Cheated on the BF, and we're engaged.
He lives in a different part of the country for his work, and we only see each other every other month. I'm a sexual creature by nature, and he lacks any significant s** drive that would enable him to match my cravings. More than that, he's completely satisfied with a beat off to p***, and would never need touch me to feel satisfied with his own sexual life. He often does.
To stay connected we do many things online together after his work shift. One night I could tell he was beating off. This excited me, because we hardly ever have a conversation that verges an 'R' rating when he's at work; I mean, 96% of the time, it feels like we're a platonic couple. Anyway, he was beating off, he didn't mute himself, so I asked him in a cutesy way what he was doing. He immediately denied it, stopped, and when I got him to admit it, he refused to continue when I was purring for him to.

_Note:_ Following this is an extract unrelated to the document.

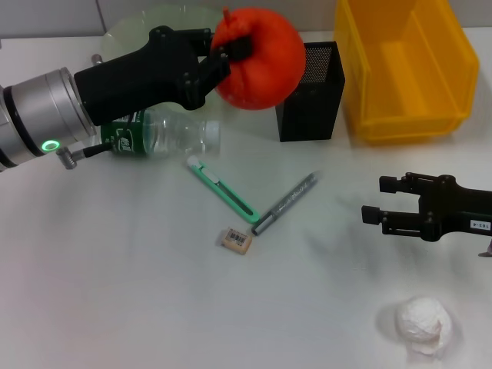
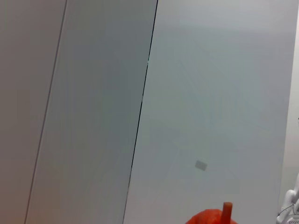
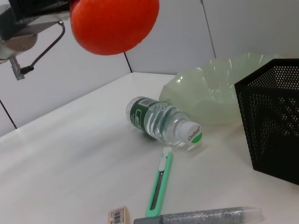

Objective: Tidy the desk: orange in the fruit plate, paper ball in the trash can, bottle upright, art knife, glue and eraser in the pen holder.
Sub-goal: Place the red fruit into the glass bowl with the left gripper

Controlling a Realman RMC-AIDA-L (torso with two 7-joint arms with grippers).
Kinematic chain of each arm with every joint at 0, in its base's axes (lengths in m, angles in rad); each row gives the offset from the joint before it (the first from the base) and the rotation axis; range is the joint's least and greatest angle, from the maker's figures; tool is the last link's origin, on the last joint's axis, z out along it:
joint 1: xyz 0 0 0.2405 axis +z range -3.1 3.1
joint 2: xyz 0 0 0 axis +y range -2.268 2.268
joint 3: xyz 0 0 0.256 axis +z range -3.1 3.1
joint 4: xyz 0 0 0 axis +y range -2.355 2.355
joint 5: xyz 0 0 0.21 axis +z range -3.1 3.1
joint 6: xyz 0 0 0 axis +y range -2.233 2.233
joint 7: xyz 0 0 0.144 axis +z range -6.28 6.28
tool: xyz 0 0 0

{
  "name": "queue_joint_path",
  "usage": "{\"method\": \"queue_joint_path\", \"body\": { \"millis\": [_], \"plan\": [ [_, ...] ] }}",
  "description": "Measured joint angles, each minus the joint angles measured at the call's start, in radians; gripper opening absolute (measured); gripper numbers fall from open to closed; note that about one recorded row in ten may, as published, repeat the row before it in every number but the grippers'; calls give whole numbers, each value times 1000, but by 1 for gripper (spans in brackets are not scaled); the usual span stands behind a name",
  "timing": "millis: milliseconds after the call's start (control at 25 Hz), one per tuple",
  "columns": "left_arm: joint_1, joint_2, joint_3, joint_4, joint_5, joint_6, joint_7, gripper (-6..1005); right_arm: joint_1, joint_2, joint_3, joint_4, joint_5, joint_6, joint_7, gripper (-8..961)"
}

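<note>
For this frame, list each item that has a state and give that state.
orange: held in the air by the left hand, above the fruit plate
bottle: lying on its side
art knife: flat on the desk
glue: flat on the desk
eraser: on the desk
paper ball: on the desk
right hand: open, holding nothing

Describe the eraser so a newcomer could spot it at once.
Start at the black mesh pen holder and come toward the robot past the green art knife. The eraser lies by the lower ends of that knife and the grey glue stick: a small tan block with a barcode label.
</note>
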State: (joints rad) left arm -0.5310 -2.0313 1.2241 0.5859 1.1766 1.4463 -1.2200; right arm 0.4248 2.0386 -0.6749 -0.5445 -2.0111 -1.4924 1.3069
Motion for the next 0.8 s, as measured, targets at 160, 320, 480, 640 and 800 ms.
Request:
{"method": "queue_joint_path", "body": {
  "millis": [160,320,480,640,800],
  "plan": [
    [2,-7,-1,0,0,-13,9,56,0,0,0,0,0,0,0,770],
    [2,-13,-4,2,-4,-44,13,56,0,1,0,0,0,0,0,770],
    [-5,-28,-45,2,-6,-117,18,56,0,3,0,0,0,-4,0,770],
    [-9,-36,-77,0,-10,-174,37,56,0,3,0,0,0,-6,0,770],
    [-21,-40,-96,-1,-30,-239,49,56,0,3,0,0,0,-6,0,770]
  ]
}}
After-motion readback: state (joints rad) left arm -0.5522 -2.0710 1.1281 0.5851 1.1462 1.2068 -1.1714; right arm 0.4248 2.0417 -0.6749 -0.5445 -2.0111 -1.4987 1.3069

And that was just one incident. When we discussed it later, he insisted that it was because he simply didn't want to be put, 'on the spot,' or feel pressured to please. But I /always/ try to please him, and if for one second I thought it'd be arousing for him for me to m********* for his viewing pleasure, I would. But it does nothing for him. Sexual enticement from me just doesn't work on him. So I feel pretty de-sexed. I don't feel like a woman at all.
This, however, is the only significant problem we face. Every other area of our life is perfect. I don't even mind the long distance aspect. I just mind that I don't feel sexually attractive anymore. I feel disgusting, uselessly, and clumsy.

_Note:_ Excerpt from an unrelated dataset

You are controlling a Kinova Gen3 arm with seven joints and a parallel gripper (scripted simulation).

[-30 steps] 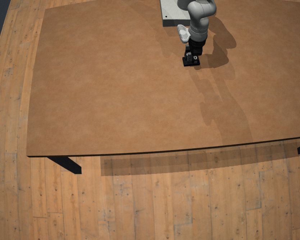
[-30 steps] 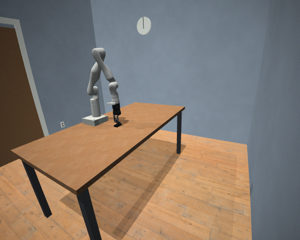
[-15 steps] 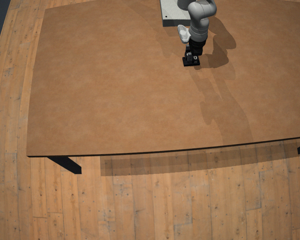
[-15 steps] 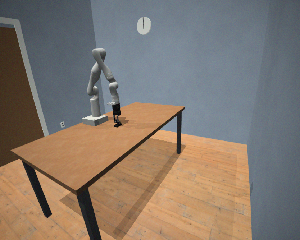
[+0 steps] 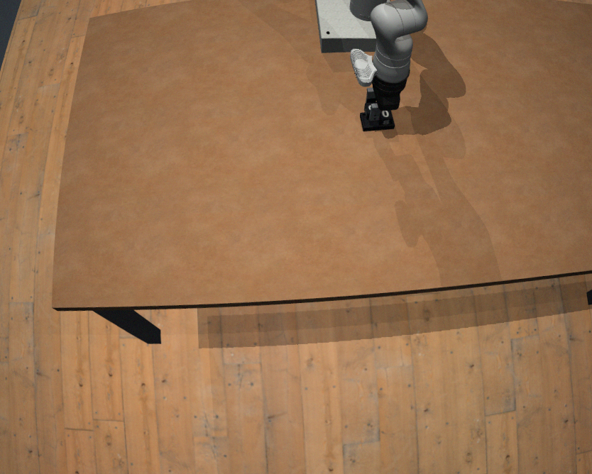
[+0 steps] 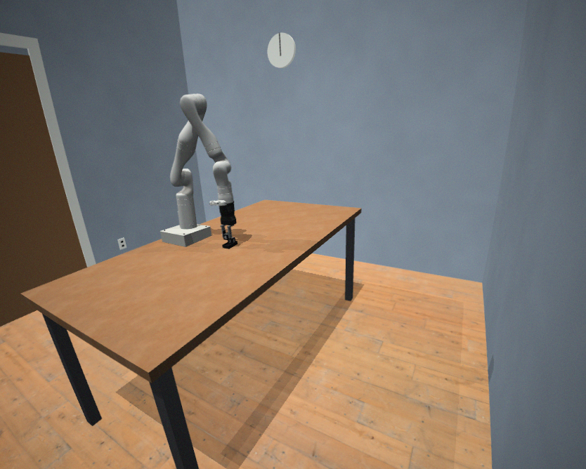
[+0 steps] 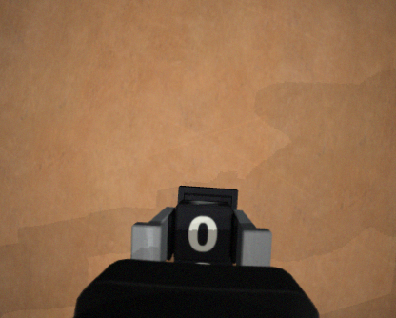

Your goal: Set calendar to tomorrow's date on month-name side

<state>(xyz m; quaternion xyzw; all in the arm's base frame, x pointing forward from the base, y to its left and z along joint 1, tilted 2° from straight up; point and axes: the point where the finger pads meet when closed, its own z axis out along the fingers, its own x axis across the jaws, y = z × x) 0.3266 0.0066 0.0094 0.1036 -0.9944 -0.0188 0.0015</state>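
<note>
A small black calendar tray point(image 5: 377, 122) lies flat on the table near the robot's base. A black cube showing a white 0 point(image 5: 385, 114) stands in its right half. My gripper point(image 5: 371, 109) is lowered into the tray's left half, beside that cube. In the wrist view my grey fingers are shut on a second black cube point(image 7: 203, 232), whose face toward the camera shows a white 0. The tray's black rim point(image 7: 207, 192) shows just behind it. I cannot tell whether the held cube touches the tray's floor. The month's name is not readable.
The robot's grey base plate point(image 5: 343, 24) stands at the table's far edge, just behind the tray. The arm point(image 6: 195, 146) reaches down over the tray. The table's front edge point(image 5: 321, 298) is far from the tray.
</note>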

Feeling this way at a constant brought out my masochistic tendencies. Because I'm not bisexual by any means, I started searching for dommes to meet up with in the real world to hurt me, because it's a sexually exciting thing for me, and I figured even if it was cheating, it was only minorly cheating, because my pleasure is from the act itself rather than toward the individual causing it, you know? I wanted to make sure no emotional bonds could be formed, and I strictly requested for no sexual genital contact to be made, only nudity and things deemed as 'degradation and humiliation' when it came to body play.
The woman I found, while amazing in her own right, had her own dominant. The problem was that he started poking his nose into her business, and soon enough, he wanted to f*** me, because he was already joining her in belting, flogging, and whatever else to my backside. Soon enough, they had me masturbating in front of them, and soon enough, he was /demanding/ that she make a date for us to actually f***.

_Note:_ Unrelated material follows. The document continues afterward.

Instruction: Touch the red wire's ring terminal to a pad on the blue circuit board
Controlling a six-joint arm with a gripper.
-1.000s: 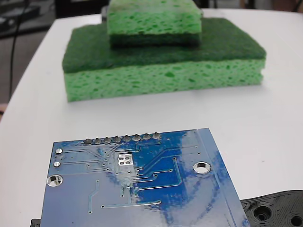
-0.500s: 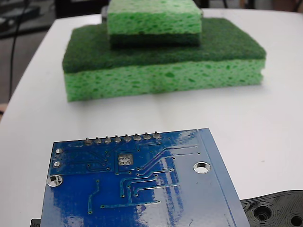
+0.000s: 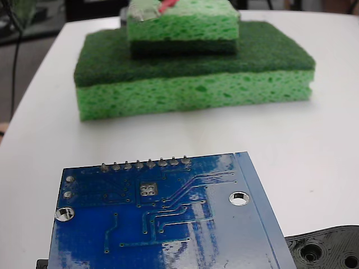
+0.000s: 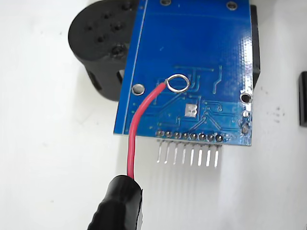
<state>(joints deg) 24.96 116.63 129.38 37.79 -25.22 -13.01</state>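
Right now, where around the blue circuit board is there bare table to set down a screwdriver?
Fixed view: a bare white strip lies between the stacked green sponges and the blue circuit board, widening to the right. Wrist view: open table left of the red wire. Crowded: the black plastic part beside the board, and the pin row.

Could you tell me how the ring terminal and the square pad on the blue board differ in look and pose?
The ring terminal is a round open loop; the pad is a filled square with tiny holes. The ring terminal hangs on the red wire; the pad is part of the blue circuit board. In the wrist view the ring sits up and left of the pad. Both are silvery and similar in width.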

This probably doesn't count as 'cheating' to some, and they'd probably just be like, "So what? go say 10 hail marries and shaddup." But for me, it was cheating; I was actively enjoying and participating watching a man f*** his woman, and wanting to be f***** too, because they both made me feel so sexually wanted, and their arousal became my arousal.
In the end, before any actual f****** happened (though I would get a thrill every time he'd start needily rubbing his weepy warm c*** up and down my ass),I broke off all contact with them. Since then I've decided pretty resolutely to never dabble fetish personals again, not even the ads from the females. I still feel terrible. So, so terrible for what had happened.